## DIRECTIONS FOR THIS TASK
Return exactly the lines of the records below, starting at the line that contains "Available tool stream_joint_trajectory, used" and ending at the line that contains "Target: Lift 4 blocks", with both of those lines kept.

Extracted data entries
____________
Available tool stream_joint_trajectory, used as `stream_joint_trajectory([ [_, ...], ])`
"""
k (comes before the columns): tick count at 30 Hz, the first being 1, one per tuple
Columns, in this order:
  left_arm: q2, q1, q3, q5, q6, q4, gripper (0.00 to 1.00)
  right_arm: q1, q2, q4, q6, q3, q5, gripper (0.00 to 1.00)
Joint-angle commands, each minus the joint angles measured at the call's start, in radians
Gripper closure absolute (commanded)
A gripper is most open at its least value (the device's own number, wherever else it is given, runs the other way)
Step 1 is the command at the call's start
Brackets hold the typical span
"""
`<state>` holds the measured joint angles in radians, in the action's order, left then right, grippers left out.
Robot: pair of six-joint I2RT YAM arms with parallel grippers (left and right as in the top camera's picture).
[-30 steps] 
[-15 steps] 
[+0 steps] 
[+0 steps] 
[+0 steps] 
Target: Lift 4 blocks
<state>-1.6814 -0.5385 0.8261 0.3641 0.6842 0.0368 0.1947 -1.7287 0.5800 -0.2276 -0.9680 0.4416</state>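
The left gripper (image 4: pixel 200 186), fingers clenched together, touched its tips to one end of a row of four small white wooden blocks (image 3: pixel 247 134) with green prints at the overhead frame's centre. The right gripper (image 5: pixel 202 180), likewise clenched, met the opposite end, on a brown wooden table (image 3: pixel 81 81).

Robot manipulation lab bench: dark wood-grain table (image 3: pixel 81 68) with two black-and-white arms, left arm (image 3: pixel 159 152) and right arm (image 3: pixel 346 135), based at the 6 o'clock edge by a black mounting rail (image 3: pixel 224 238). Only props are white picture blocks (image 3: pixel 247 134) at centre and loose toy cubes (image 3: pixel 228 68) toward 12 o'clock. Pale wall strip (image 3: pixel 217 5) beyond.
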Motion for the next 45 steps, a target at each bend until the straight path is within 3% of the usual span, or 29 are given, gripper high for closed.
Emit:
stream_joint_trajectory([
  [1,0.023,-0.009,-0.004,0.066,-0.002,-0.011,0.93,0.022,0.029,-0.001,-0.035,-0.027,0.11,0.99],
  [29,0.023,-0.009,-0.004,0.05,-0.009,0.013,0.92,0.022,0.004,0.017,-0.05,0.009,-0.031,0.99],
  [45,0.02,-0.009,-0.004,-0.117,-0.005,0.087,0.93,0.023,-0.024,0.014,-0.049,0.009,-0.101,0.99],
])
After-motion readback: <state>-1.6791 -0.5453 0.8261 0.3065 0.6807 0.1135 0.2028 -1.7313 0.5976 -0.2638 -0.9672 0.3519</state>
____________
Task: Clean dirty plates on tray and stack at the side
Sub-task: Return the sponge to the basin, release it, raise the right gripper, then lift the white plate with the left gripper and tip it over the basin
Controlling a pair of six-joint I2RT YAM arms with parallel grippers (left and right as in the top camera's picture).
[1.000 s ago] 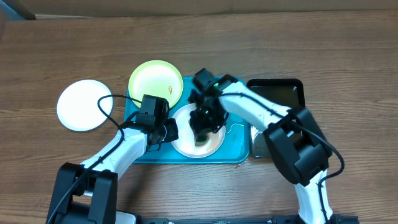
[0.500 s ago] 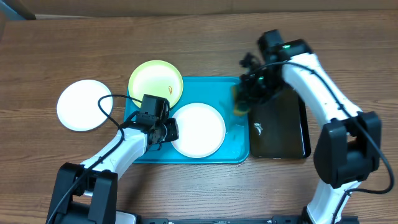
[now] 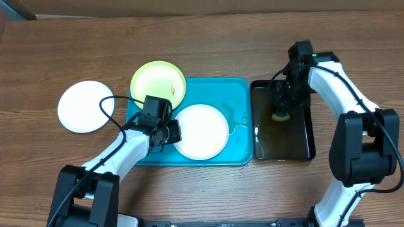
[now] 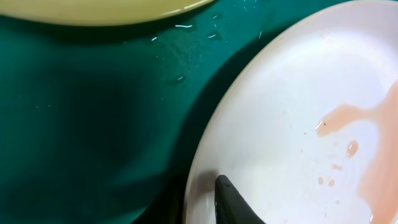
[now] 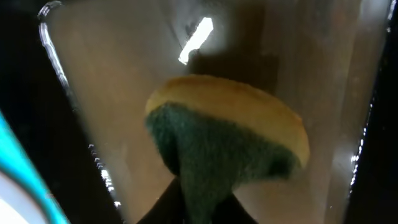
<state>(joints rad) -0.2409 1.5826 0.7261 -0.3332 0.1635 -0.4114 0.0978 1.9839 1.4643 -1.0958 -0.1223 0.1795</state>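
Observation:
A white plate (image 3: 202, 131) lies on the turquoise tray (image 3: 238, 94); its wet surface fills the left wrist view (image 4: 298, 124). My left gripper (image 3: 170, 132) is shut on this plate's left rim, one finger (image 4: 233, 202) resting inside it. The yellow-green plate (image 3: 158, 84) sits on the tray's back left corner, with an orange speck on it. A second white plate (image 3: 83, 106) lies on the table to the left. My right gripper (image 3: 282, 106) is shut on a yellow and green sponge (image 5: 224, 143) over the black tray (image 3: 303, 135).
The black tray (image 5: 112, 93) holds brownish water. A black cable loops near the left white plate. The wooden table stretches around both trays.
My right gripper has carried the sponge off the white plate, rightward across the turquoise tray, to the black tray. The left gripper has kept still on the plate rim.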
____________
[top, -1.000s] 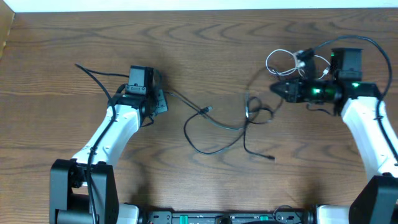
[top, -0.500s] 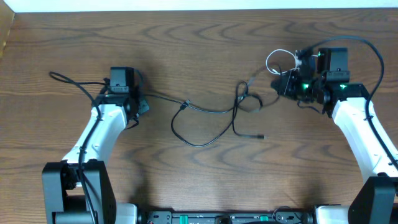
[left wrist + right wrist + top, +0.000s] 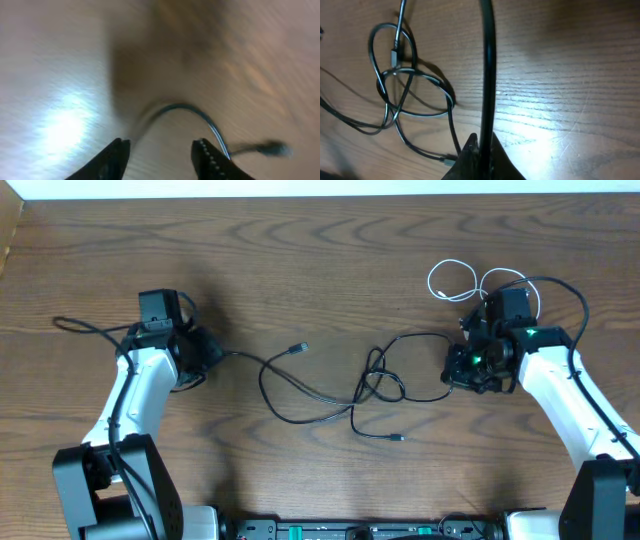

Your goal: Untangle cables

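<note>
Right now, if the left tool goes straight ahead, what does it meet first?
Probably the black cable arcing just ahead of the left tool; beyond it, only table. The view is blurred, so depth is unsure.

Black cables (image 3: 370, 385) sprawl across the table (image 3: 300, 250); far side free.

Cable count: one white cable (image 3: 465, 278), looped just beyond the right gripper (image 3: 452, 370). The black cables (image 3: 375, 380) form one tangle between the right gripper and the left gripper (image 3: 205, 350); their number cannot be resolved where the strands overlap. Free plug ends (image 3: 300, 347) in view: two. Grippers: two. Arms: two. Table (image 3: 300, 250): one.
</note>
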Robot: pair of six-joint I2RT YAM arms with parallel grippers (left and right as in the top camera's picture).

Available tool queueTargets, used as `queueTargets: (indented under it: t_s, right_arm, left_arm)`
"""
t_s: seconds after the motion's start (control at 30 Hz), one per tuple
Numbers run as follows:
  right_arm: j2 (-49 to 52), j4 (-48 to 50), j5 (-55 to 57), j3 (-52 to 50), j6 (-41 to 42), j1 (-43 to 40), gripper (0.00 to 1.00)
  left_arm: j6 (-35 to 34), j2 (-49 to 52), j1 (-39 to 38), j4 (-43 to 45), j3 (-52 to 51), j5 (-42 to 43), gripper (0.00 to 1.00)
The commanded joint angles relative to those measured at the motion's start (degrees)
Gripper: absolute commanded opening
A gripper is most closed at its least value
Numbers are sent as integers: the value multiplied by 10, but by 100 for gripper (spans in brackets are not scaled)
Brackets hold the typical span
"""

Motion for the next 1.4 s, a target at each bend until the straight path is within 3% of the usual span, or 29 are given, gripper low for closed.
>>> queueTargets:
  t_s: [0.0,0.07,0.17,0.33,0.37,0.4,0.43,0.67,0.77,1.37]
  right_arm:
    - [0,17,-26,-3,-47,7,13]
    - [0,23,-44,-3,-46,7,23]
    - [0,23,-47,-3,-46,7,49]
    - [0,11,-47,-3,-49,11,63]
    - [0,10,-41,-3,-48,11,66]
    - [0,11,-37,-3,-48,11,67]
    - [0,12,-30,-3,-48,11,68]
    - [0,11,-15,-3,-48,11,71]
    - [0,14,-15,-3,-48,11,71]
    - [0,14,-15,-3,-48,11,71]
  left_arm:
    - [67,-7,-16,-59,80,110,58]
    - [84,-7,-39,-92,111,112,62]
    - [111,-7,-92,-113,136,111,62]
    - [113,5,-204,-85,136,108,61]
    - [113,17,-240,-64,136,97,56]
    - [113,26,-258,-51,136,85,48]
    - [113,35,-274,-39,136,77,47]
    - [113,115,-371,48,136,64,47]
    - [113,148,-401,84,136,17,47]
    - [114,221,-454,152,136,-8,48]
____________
## RESPONSE TO THIS EXERCISE
Available tool stream_joint_trajectory, used as `stream_joint_trajectory([ [_, ...], ])`
"""
k (comes before the columns): tick count at 30 Hz, the first being 1, one per tuple
Columns, in this order:
  left_arm: q2, q1, q3, q5, q6, q4, gripper (0.00 to 1.00)
  right_arm: q1, q2, q4, q6, q3, q5, gripper (0.00 to 1.00)
Joint-angle commands, each minus the joint angles measured at the call's start, in radians
Gripper closure absolute (commanded)
A gripper is most open at its least value (the device's own number, wherever else it is given, runs the other way)
Step 1 is the command at the call's start
Brackets hold the typical span
"""
`<state>` holds the measured joint angles in radians, in the action's order, left then right, grippers left out.
Robot: pair of six-joint I2RT YAM arms with parallel grippers (left and right as in the top camera's picture).
[-30 steps] 
[-15 steps] 
[+0 steps] 
[+0 steps] 
[+0 steps] 
Target: Lift 4 blocks

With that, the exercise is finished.